> Chromium is produced

Brearley steel debuted in 1915. The question is not how it is produced in 2025 but how it was produced in 1915.

Wikipedia partly agrees with GP:

“Also in the late 1890s, German chemist Hans Goldschmidt developed an aluminothermic (thermite) process for producing carbon-free chromium.[29] Between 1904 and 1911, several researchers, particularly Leon Guillet of France, prepared alloys that would later be considered stainless steel.[29][30]”

Though it points out a host of household names that knew of iron chrome alloys, including Faraday and Bunsen. Chrome steel existed for 75 years before Brearley came along but seems to have been used for things like canons, which are a lot more dear than cutlery. I wonder how they got their chrome 50 years before Goldschmidt.

Ferrochrome was first produced in electric arc furnaces in 1893, two decades before stainless steel.

The first ferrochrome produced thus had very high carbon content.

The only kind of stainless steel that could have had any chances of being made with such a ferrochrome would have been a martensitic stainless steel for knife blades.

In any case that kind of ferrochrome was not suitable for researching the properties of chromium alloys.
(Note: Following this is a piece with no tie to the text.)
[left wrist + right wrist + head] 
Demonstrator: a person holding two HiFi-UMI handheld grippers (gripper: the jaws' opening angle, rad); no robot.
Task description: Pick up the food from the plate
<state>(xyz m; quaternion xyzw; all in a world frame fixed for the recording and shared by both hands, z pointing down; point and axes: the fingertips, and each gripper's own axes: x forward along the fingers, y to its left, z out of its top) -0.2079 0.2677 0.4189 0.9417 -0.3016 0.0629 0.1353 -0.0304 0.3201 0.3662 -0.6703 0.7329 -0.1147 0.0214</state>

The acceptable compositions for alloys like stellite or various kinds of stainless steels have all been discovered, after many experiments, only by using relatively pure aluminothermic chromium, which was a strictly necessary ingredient for enabling chromium alloy research.

Only after the required composition of a kind of stainless steel was understood and only if it was determined that such a composition can be reached by mixing ferrochrome with iron, the manufacturing process was adjusted for using cheaper ferrochrome instead of pure chromium.

Today there exists low-carbon ferrochrome, which is suitable for making most kinds of stainless steels, but even now the low-carbon ferrochrome is much more expensive than the high-carbon ferrochrome from which only martensitic stainless steel can be made.

Chromite was mined in the US back in 1811.

Ferrochrome is used to make Chrome steel and later stainless steel, but Chrome steel is significantly older.

The kinds of chrome steel used in the 19th century were very fragile, due to high content of carbon and of other impurities.

Their possible uses were very limited in comparison with the ductile stainless steels discovered in the 20th century.

Also the chemical resistance of the first chrome steels was modest, because it was not known which is the minimum content of chromium for avoiding rusting and also their composition was not well controlled.

Chromite was being mined then for use in chemicals, particularly for tanning, IIRC.